Le Loir réfléchit de nouveau pendant quelques instants et dit: “C’était un puits de mélasse.”

“Il n’en existe pas!” se mit à dire Alice d’un ton courroucé. Mais le Chapelier et le Lièvre firent “Chut! Chut!” et le Loir fit observer d’un ton bourru: “Tâchez d’être polie, ou finissez l’histoire vous-même.”

“Non, continuez, je vous prie,” dit Alice très-humblement. “Je ne vous interromprai plus; peut-être en existe-t-il un.”

“Un, vraiment!” dit le Loir avec indignation; toutefois il voulut bien continuer. “Donc, ces trois petites sœurs, vous saurez qu’elles faisaient tout ce qu’elles pouvaient pour s’en tirer.”

“Comment auraient-elles pu s’en tirer?” dit Alice, oubliant tout à fait sa promesse.

“C’est tout simple——”

“Il me faut une tasse propre,” interrompit le Chapelier. “Avançons tous d’une place.”

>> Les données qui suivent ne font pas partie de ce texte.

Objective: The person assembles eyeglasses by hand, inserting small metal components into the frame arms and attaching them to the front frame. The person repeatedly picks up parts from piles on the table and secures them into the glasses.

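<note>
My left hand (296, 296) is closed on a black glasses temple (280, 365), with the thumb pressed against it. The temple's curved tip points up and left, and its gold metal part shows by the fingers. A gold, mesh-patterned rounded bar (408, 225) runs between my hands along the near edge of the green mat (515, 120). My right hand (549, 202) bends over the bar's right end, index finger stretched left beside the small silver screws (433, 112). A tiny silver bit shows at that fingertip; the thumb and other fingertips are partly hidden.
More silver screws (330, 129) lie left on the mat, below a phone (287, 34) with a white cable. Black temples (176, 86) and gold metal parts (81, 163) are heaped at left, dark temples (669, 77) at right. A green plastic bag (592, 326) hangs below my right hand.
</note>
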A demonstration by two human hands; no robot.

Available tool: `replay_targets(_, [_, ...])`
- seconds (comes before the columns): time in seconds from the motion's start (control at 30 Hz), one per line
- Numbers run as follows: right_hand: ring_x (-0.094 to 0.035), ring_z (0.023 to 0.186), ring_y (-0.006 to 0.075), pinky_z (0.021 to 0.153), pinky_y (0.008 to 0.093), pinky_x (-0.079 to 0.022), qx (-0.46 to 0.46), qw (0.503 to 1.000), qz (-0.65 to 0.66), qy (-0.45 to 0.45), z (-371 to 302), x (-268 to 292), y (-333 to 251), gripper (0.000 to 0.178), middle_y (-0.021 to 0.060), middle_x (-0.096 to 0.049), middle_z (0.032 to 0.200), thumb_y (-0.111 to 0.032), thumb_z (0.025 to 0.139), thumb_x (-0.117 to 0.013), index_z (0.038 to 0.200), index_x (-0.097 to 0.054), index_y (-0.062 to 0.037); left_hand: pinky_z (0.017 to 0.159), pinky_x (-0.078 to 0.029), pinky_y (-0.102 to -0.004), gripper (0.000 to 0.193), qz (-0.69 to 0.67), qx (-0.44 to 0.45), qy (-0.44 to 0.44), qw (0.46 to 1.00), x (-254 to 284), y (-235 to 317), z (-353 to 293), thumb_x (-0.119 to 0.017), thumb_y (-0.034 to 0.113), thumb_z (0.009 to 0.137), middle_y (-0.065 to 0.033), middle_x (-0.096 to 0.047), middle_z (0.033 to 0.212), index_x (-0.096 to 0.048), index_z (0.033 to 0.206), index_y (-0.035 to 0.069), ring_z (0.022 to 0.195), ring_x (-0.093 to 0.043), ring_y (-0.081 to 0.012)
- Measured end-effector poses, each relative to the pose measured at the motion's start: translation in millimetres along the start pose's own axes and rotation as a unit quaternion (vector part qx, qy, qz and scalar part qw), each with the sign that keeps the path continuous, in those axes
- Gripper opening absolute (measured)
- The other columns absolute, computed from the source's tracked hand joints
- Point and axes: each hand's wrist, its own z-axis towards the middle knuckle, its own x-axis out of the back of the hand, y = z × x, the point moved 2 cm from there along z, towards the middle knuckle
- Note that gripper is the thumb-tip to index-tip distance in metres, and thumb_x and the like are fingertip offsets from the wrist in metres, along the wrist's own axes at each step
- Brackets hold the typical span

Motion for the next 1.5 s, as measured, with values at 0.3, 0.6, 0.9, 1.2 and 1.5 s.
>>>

Il avançait tout en parlant, et le Loir le suivit; le Lièvre prit la place du Loir, et Alice prit, d’assez mauvaise grâce, celle du Lièvre. Le Chapelier fut le seul qui gagnât au change; Alice se trouva bien plus mal partagée qu’auparavant, car le Lièvre venait de renverser le lait dans son assiette.

Alice, craignant d’offenser le Loir, reprit avec circonspection: “Mais je ne comprends pas; comment auraient-elles pu s’en tirer?”